И тут же вздрагивает, услышав позади себя странный сдавленный всхлип. Бросает короткий расфокусированный взгляд через плечо — и ей тут же хочется горько рассмеяться от того, насколько иронична порой бывает жизнь. Oh merda, а ведь спасение было так близко.
Роуэн. Он здесь.
Стоит прямо посреди коридора.
Непонимающе хлопает глазами, которые кажутся слишком огромными из-за толстых стёкол нелепых квадратных очков.
Но очень быстро на его растерянном лице расцветает осознание произошедшего.
А потом он вскрикивает как раненый зверь и в несколько широких шагов подскакивает к Аддамс, вцепившись обеими руками ей в горло.
Она больше не сопротивляется. Попросту не имеет для этого сил и уже не видит смысла — долгожданного спасения не случилось, им не сбежать. Кислород догорает в лёгких, сознание уплывает и растворяется в холодном дыхании неотвратимо подступающей гибели.
Так глупо.
Так чудовищно глупо.
Всё было напрасно.
Персефона не вырвалась из подземного царства, она навсегда осталась там — править такими же мёртвыми, какой стала сама.
Выстрел кажется галлюцинацией.
Бредом воспалённого разума, уже впавшего в полубессознательное состояние от фатального недостатка воздуха. Ровно как и то, что сжимающие горло руки внезапно исчезают, а вместо них появляются другие — обнимающие измученное тело со странной нежностью.
— Уэнс… — затуманенное сознание вспарывает тихий взволнованный шёпот. — Уэнсдэй.

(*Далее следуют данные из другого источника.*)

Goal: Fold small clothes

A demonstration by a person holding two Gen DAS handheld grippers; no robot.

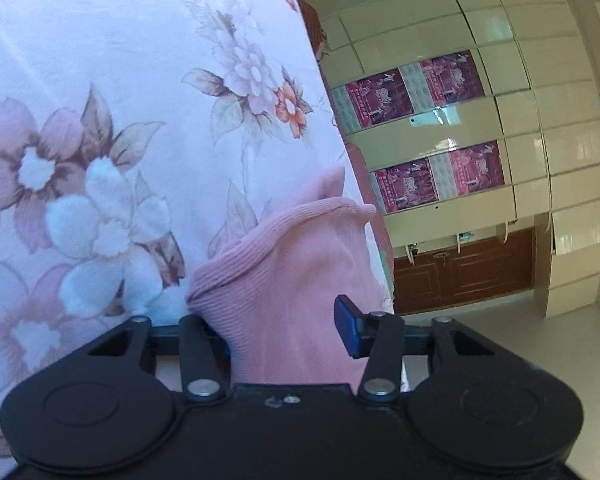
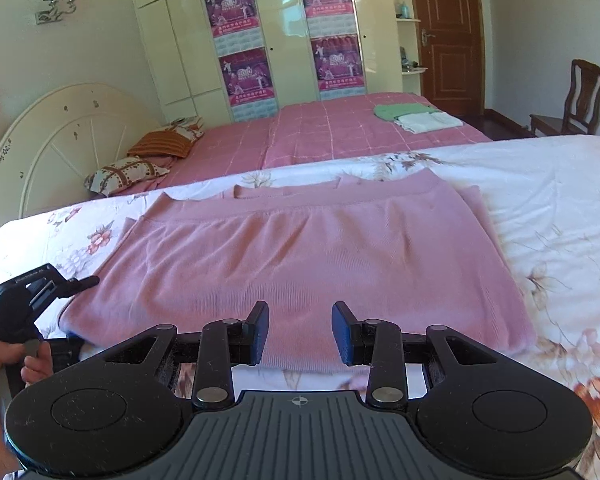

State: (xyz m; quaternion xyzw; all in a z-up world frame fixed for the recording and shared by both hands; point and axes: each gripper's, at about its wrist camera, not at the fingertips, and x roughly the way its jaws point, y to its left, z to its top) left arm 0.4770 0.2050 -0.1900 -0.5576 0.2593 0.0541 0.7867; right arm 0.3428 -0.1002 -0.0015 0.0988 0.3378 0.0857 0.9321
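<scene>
one pink sweater (image 2: pixel 300 256), two hand-held grippers: left (image 1: pixel 288 332), right (image 2: pixel 300 334)

Bare floral sheet (image 2: pixel 540 208) lies open to the right of the pink sweater (image 2: pixel 300 256) and along its near edge, under the right gripper (image 2: pixel 300 334), whose fingers stand apart just above the hem. On the sweater's left edge, the left gripper (image 2: pixel 40 292) and hand (image 2: pixel 4 364) block the way in. In the left wrist view, bunched pink cloth fills the gap between that gripper's fingers (image 1: pixel 350 332).

pink sweater (image 2: pixel 300 256), floral (white-ground) sheet (image 2: pixel 548 200)
</scene>
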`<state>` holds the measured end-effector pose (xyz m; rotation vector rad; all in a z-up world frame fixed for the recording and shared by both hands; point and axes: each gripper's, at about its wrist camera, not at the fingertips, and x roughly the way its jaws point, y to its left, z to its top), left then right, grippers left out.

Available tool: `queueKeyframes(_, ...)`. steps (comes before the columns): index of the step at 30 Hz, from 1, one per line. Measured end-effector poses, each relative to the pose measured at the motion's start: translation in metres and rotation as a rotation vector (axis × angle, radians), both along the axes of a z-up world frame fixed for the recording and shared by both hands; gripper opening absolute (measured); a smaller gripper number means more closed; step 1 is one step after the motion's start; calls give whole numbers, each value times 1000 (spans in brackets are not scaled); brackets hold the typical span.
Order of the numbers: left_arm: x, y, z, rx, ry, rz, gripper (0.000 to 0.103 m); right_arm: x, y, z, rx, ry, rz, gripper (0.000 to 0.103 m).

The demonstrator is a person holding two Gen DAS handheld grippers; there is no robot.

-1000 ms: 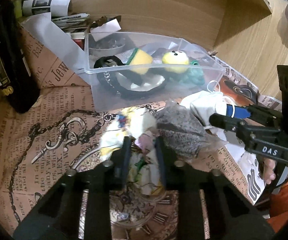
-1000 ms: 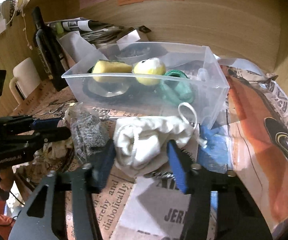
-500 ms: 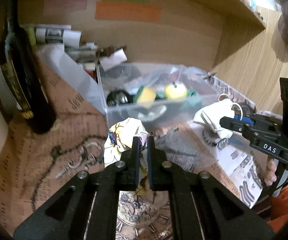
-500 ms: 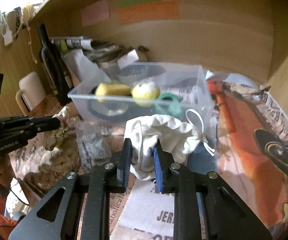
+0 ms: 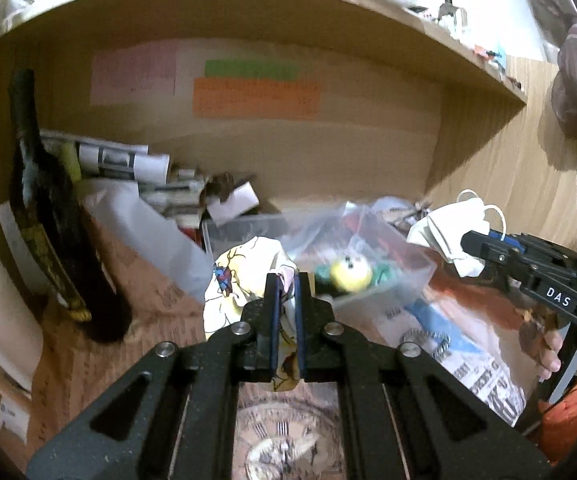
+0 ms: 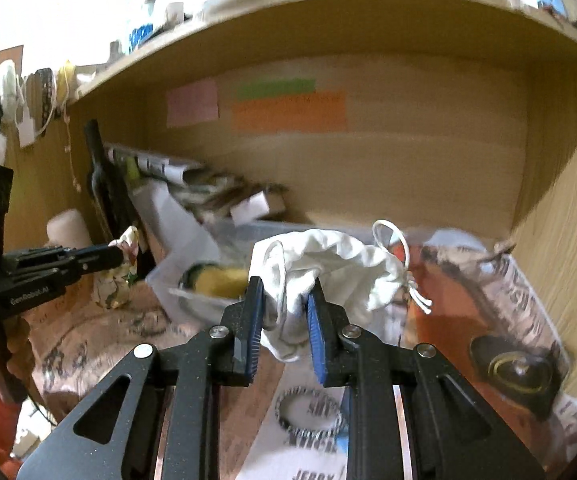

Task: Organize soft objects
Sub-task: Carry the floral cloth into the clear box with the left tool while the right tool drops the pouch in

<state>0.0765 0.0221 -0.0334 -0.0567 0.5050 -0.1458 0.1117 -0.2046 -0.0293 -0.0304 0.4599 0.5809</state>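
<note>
left gripper: fingers nearly together, clamped on a patterned cloth, pale yellow with dark line drawing and a red-blue patch; cloth bulges out to the left of the fingers and hangs below them, clear of the desk. right gripper: fingers a little further apart, clamped on a white drawstring bag; bag body spills to the right, its cord loop standing above it. both grippers are raised above the desk and point toward the far wall. clear plastic box sits on the desk beyond and below both loads; inside, a yellow soft toy with something green beside it, blurred. left view also shows the right gripper at the right edge with the bag at its tip, and a dark bottle upright at far left. right view shows the left gripper at the left edge, cloth at its tip, and a bead bracelet on printed paper just under the right fingers; the bracelet is smaller and blurred in the left view. coloured notes are stuck on the far wall.
</note>
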Motion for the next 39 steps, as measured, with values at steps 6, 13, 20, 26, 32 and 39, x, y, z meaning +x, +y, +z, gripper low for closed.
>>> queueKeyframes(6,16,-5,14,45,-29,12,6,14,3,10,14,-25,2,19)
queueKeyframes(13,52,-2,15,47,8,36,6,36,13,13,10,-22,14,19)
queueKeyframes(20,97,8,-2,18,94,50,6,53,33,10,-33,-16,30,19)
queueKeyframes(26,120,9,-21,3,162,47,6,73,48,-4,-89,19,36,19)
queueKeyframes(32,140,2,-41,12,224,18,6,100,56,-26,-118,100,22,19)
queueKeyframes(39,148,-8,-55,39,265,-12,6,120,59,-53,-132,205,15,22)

Ну разумеется, это галлюцинация.
По всей видимости, она уже умерла и находится на полпути к яркому свету в конце тоннеля.
Иначе как объяснить, что она явственно слышит голос Торпа и видит прямо перед собой его лицо, искаженное такой непривычной гримасой страха? Этого попросту не может происходить на самом деле.

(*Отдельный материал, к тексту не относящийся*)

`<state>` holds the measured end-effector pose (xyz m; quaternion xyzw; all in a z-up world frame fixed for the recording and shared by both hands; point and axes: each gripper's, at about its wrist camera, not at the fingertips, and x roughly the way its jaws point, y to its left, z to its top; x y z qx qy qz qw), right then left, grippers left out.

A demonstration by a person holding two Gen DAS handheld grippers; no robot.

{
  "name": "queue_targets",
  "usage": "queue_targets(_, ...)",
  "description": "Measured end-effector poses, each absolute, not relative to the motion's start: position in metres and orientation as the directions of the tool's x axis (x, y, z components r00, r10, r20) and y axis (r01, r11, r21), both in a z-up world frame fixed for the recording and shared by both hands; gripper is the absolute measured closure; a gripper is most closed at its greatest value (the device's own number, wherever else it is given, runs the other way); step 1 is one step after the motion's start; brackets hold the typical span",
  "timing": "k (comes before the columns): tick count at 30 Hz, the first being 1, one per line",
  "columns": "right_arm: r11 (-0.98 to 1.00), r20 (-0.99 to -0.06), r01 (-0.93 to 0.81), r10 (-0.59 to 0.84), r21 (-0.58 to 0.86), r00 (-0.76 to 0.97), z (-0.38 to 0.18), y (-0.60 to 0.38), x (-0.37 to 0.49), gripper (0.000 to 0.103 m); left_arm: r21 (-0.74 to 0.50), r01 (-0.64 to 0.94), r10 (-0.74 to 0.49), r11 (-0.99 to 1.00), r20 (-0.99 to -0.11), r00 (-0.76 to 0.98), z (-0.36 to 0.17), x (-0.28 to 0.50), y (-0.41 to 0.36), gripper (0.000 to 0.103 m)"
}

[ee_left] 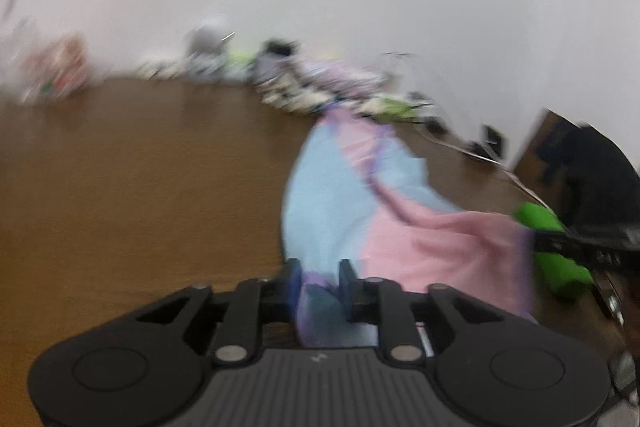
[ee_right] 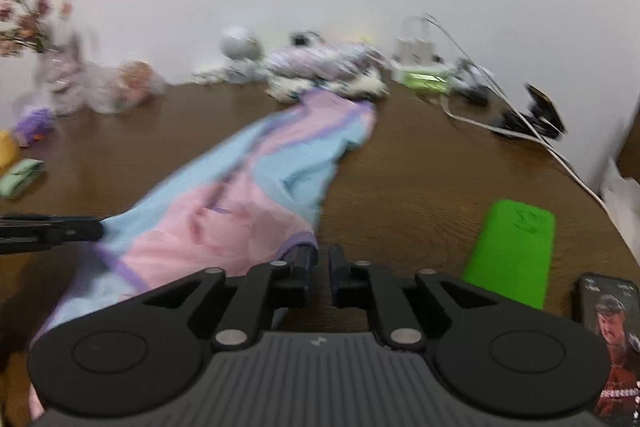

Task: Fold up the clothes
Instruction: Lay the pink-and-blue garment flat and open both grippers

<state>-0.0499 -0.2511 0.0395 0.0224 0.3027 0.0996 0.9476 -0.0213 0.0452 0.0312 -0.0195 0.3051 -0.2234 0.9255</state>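
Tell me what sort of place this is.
Likely a home room, with a lived-in table against a plain white wall. A pink and blue garment lies on the brown wooden table; flowers in a vase, charger cables and a phone sit around it.

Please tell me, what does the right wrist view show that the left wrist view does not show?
Only the right wrist view shows the phone with a lit screen, the dried flowers, and a small green folded item at the table's left edge.

Only the left wrist view shows cloth lying between the left gripper's fingers.

Both show the pink and blue garment stretched over the brown table, the green case, the pile of clothes by the wall, and the cables. The right gripper touches the garment's purple hem.
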Motion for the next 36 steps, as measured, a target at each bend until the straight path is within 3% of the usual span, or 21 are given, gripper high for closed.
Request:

— Ты слышишь меня? Пожалуйста, ответь, — лжепрофессор настойчиво трясёт её как тряпичную куклу, и дурман от кислородного голодания понемногу спадает.
Oh merda, неужели это не бред?
Неужели он и правда здесь?
— Конечно же, я здесь… Я с тобой, — очевидно, какой-то из мысленных вопросов она умудрилась задать вслух. Ксавье выглядит совсем непохожим на себя, совершенно растерянным и даже напуганным, но ноздри щекочет до боли знакомый аромат древесного парфюма, почти окончательно убедивший Уэнсдэй в реальности происходящего. — Тише, тише… Всё закончилось. Всё хорошо. Полиция уже едет, слышишь меня?
— Нет! — на заднем плане истошно взвизгивает Дивина. — Господи, нет! Клеманс!
Аддамс с невероятным трудом поворачивает голову к источнику звука — Флоренс успела воспользоваться ключами и выбраться из своей клетки. А теперь она сидит на коленях возле койки Мартен и рыдает с истерическим надрывом, уронив голову ей на грудь.
Фальшивый профессор враз становится белее снега и осторожно опускает Уэнсдэй обратно на каменный пол. Очень медленно выпрямляется и на негнущихся ногах проходит вглубь клетки, где больше года прожила его родная сестра — а потом тянется заметно дрожащими пальцами к её шее, чтобы проверить пульс.
И тут же резко отшатывается назад, будто бы обжегшись. Прячет лицо в ладонях, содрогается всем телом в беззвучных рыданиях… Аддамс отводит глаза, мгновенно осознав, что случилось. Он не успел. И она тоже.
Клеманс Мартен больше не выберется из смертельного капкана, не увидит ясного неба, не вдохнёт свежий морозный воздух, не сделает ни единого шага вне этих страшных стен.
Вот кто на самом деле оказался несчастной Персефоной, навеки заточённой под многотонной толщей земли.
Усилием воли Уэнсдэй приподнимается на локтях, сглатывая кровь во рту и мерзкий колючий комок в горле — и упирается взглядом в распростёртое тело Роуэна. Но, в отличие от Мартен, чокнутый ублюдок жив. Ласлоу сдавленно стонет от боли, хватаясь рукой за простреленное плечо в попытках остановить кровотечение.
А секунду спустя Ксавье резко выскакивает из клетки мёртвой сестры и набрасывается на маньяка голыми руками, словно напрочь позабыв о пистолете. Раз за разом наносит мощные удары по его лицу, хватает за воротник рубашки, впечатывает затылком в каменный пол… Раздаётся мерзкий хруст костей.
Насмерть перепуганная Дивина визжит от ужаса, а Уэнсдэй… Уэнсдэй не чувствует ничего. В груди холодной волной разливается бессильное опустошение, сковывающее внутренности толстой коркой льда.
Вот только рациональное мышление внезапно оживает, заставляя задать вслух единственный интересующий её вопрос.